| What the task asks |
Report every line of the data that includes "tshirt".

Dataset records
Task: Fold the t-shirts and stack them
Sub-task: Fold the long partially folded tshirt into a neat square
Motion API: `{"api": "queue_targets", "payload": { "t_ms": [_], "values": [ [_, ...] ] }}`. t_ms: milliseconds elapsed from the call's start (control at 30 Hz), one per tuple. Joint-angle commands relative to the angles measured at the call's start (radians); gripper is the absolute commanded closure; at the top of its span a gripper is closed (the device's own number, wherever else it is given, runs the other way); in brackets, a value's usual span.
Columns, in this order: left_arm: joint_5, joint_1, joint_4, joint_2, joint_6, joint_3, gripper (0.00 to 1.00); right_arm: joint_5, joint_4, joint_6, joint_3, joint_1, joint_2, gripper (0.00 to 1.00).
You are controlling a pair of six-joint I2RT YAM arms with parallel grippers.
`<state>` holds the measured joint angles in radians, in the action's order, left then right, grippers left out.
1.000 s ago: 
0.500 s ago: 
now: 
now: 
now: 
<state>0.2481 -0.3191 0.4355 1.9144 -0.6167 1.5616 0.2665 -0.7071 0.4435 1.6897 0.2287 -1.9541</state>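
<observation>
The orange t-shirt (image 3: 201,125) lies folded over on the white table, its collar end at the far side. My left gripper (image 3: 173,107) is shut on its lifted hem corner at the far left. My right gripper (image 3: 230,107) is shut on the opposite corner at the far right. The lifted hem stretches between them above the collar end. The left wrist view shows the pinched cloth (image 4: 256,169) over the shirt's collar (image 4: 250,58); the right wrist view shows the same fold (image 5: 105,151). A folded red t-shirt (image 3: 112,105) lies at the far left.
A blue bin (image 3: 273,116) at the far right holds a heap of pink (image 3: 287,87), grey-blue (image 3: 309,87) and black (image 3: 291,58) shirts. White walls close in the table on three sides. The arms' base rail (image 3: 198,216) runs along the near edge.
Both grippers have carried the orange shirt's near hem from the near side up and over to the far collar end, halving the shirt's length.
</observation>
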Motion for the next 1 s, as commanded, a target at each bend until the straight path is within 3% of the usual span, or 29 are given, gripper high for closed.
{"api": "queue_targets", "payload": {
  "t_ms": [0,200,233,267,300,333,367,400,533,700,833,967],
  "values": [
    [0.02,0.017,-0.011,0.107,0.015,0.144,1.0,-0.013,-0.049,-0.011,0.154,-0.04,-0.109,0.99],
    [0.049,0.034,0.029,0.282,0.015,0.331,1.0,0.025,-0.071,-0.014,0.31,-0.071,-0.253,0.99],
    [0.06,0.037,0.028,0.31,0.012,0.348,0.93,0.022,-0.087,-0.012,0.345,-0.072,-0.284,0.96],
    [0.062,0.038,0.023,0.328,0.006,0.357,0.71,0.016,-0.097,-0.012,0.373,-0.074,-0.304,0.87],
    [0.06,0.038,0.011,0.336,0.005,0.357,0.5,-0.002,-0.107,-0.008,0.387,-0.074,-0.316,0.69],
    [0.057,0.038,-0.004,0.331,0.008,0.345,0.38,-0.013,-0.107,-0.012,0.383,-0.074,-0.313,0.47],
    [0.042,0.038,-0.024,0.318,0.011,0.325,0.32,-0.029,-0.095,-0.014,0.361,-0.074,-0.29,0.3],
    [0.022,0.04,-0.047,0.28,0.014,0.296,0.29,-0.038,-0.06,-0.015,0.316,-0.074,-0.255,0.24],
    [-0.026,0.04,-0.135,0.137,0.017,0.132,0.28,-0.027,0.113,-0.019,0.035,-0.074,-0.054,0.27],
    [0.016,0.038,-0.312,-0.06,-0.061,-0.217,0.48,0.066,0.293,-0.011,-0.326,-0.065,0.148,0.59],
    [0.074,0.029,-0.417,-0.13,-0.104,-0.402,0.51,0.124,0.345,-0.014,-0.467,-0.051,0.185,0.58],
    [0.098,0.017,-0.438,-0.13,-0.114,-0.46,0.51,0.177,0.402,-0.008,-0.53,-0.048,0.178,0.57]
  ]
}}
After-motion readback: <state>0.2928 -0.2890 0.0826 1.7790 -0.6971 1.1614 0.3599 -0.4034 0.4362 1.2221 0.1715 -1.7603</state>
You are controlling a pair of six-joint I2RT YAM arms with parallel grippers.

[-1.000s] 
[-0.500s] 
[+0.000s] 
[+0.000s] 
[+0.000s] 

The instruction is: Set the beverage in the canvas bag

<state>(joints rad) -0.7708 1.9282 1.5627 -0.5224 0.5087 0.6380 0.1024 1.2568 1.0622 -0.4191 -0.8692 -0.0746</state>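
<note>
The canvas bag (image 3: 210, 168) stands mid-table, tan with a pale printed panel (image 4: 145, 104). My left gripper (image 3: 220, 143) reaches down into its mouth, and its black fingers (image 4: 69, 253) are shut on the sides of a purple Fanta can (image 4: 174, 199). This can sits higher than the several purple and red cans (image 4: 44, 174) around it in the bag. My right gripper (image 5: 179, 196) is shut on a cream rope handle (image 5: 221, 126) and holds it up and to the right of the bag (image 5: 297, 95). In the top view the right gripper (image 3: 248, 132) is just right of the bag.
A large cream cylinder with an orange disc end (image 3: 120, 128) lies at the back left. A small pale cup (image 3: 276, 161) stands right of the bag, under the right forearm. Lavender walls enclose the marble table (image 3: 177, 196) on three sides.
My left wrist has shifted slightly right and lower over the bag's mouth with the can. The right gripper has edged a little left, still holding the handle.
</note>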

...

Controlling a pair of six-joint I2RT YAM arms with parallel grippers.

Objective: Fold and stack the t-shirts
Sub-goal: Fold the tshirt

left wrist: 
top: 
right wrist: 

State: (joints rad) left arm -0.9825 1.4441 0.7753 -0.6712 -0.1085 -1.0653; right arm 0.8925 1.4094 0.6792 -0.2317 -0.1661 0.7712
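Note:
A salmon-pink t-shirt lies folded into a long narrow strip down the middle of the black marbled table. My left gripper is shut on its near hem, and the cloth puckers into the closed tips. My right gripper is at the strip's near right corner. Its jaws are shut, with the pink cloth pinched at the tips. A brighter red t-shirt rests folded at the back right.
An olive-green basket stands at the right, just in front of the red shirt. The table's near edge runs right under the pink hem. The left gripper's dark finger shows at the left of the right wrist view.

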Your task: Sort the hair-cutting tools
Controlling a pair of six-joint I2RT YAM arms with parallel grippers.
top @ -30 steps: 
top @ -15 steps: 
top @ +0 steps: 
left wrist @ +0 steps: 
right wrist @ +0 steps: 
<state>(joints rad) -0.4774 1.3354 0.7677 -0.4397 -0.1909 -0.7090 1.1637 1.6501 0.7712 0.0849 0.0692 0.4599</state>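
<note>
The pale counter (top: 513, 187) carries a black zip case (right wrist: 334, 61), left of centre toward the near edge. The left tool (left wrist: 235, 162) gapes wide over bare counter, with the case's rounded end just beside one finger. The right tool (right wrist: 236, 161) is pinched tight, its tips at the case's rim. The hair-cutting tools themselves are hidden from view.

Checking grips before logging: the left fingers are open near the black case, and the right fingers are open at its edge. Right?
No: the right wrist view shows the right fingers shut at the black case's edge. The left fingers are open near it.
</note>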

| Task solution |
Sub-task: Fold the long partially folded tshirt into a neat square
Sub-goal: Fold the tshirt

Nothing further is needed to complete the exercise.